Problem: Copy each line of the listing below exactly.

Provided data:
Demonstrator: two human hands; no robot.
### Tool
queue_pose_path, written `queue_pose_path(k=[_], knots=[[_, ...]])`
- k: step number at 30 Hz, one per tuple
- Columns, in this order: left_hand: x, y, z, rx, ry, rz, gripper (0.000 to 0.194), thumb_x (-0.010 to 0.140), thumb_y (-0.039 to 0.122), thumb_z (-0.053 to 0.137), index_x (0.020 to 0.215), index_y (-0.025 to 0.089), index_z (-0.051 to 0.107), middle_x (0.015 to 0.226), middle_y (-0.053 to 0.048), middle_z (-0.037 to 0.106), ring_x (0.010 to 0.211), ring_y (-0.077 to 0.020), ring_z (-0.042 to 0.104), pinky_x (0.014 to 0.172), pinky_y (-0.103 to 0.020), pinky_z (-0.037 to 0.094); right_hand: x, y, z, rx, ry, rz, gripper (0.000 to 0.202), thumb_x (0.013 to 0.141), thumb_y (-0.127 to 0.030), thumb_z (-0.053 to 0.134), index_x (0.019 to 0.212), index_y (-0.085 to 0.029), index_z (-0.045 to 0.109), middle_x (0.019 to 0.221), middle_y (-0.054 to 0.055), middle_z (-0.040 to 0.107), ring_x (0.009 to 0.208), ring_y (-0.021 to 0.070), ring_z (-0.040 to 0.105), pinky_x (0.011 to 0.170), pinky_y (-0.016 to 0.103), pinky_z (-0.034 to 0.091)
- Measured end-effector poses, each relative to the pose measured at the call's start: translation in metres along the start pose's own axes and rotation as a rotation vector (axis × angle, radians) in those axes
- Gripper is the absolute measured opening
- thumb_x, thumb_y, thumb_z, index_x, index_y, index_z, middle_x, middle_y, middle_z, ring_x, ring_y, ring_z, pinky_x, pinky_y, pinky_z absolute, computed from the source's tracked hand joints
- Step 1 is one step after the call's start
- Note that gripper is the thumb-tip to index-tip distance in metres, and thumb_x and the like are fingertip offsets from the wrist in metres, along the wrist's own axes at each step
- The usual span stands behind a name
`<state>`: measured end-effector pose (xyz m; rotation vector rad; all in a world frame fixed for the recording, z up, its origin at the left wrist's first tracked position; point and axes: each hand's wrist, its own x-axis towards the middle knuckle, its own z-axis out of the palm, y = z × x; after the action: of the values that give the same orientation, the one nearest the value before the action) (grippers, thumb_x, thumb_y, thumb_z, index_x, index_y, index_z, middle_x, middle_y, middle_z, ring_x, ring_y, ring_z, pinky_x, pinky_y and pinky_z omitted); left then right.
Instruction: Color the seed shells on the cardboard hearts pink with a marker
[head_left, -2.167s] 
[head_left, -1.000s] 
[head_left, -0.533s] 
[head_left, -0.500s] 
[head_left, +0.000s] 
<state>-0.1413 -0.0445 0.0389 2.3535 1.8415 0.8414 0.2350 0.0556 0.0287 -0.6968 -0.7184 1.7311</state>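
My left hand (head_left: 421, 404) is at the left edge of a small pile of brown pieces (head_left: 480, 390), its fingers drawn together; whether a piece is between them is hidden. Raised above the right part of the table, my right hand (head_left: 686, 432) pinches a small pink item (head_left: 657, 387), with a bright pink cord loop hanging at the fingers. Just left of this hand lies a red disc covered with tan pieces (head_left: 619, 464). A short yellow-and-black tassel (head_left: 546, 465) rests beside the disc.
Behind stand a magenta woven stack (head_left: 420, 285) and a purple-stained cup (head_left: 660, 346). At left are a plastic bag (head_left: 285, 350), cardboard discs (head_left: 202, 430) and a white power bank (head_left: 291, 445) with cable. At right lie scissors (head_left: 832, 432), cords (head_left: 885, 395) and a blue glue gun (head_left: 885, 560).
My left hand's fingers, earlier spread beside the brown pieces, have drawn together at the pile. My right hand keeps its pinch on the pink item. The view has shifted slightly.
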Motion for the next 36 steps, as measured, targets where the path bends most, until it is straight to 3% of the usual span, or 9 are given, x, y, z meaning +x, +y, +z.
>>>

Response box:
Demonstrator: two human hands; no robot.
### Tool
queue_pose_path, written `queue_pose_path(k=[_], knots=[[_, ...]])`
- k: step number at 30 Hz, one per tuple
- Columns, in this order: left_hand: x, y, z, rx, ry, rz, gripper (0.000 to 0.194), thumb_x (-0.010 to 0.140), thumb_y (-0.039 to 0.122), thumb_z (-0.053 to 0.137), index_x (0.020 to 0.215), index_y (-0.025 to 0.089), index_z (-0.051 to 0.107), middle_x (0.015 to 0.226), middle_y (-0.053 to 0.048), middle_z (-0.037 to 0.106), ring_x (0.010 to 0.211), ring_y (-0.077 to 0.020), ring_z (-0.042 to 0.104), pinky_x (0.014 to 0.172), pinky_y (-0.103 to 0.020), pinky_z (-0.037 to 0.094); right_hand: x, y, z, rx, ry, rz, gripper (0.000 to 0.202), thumb_x (0.013 to 0.141), thumb_y (-0.127 to 0.030), thumb_z (-0.053 to 0.134), index_x (0.019 to 0.212), index_y (-0.085 to 0.029), index_z (-0.045 to 0.109), middle_x (0.019 to 0.221), middle_y (-0.054 to 0.055), middle_z (-0.040 to 0.107), ring_x (0.009 to 0.208), ring_y (-0.021 to 0.070), ring_z (-0.040 to 0.105), pinky_x (0.011 to 0.170), pinky_y (-0.016 to 0.103), pinky_z (-0.034 to 0.091)
- Measured end-effector poses, each relative to the pose measured at the call's start: translation in metres along the start pose's own axes and rotation as a rotation vector (axis × angle, radians) in those axes
- Gripper is the absolute measured opening
- thumb_x, thumb_y, thumb_z, index_x, index_y, index_z, middle_x, middle_y, middle_z, ring_x, ring_y, ring_z, pinky_x, pinky_y, pinky_z absolute, computed from the source's tracked hand joints
- Step 1 is one step after the call's start
- Note that gripper is the thumb-tip to index-tip distance in metres, and thumb_x and the like are fingertip offsets from the wrist in metres, along the wrist's own axes at each step
- The usual span stands behind a name
`<state>`: measured end-effector pose (xyz m; rotation vector rad; all in a world frame fixed for the recording, z up, its origin at the left wrist's first tracked position; point and axes: each hand's wrist, its own x-axis towards the middle knuckle, its own z-axis out of the palm, y = z × x; after the action: of the values that give the same orientation, the one nearest the value before the action) (grippers, thumb_x, thumb_y, thumb_z, index_x, index_y, index_z, middle_x, middle_y, middle_z, ring_x, ring_y, ring_z, pinky_x, pinky_y and pinky_z omitted); left then right.
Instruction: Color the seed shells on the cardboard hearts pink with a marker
[head_left, -2.167s] 
[head_left, -1.000s] 
[head_left, -0.533s] 
[head_left, -0.500s] 
[head_left, +0.000s] 
<state>-0.1413 -0.0445 0.0389 2.3535 1.8415 0.8414 0.2350 0.0556 0.0287 -0.6968 -0.7184 1.7311</state>
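My left hand (head_left: 421, 404) is at the left edge of a small pile of brown pieces (head_left: 480, 390), its fingers drawn together; whether a piece is between them is hidden. Raised above the right part of the table, my right hand (head_left: 686, 432) pinches a small pink item (head_left: 657, 387), with a bright pink cord loop hanging at the fingers. Just left of this hand lies a red disc covered with tan pieces (head_left: 619, 464). A short yellow-and-black tassel (head_left: 546, 465) rests beside the disc.
Behind stand a magenta woven stack (head_left: 420, 285) and a purple-stained cup (head_left: 660, 346). At left are a plastic bag (head_left: 285, 350), cardboard discs (head_left: 202, 430) and a white power bank (head_left: 291, 445) with cable. At right lie scissors (head_left: 832, 432), cords (head_left: 885, 395) and a blue glue gun (head_left: 885, 560).
My left hand's fingers, earlier spread beside the brown pieces, have drawn together at the pile. My right hand keeps its pinch on the pink item. The view has shifted slightly.
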Motion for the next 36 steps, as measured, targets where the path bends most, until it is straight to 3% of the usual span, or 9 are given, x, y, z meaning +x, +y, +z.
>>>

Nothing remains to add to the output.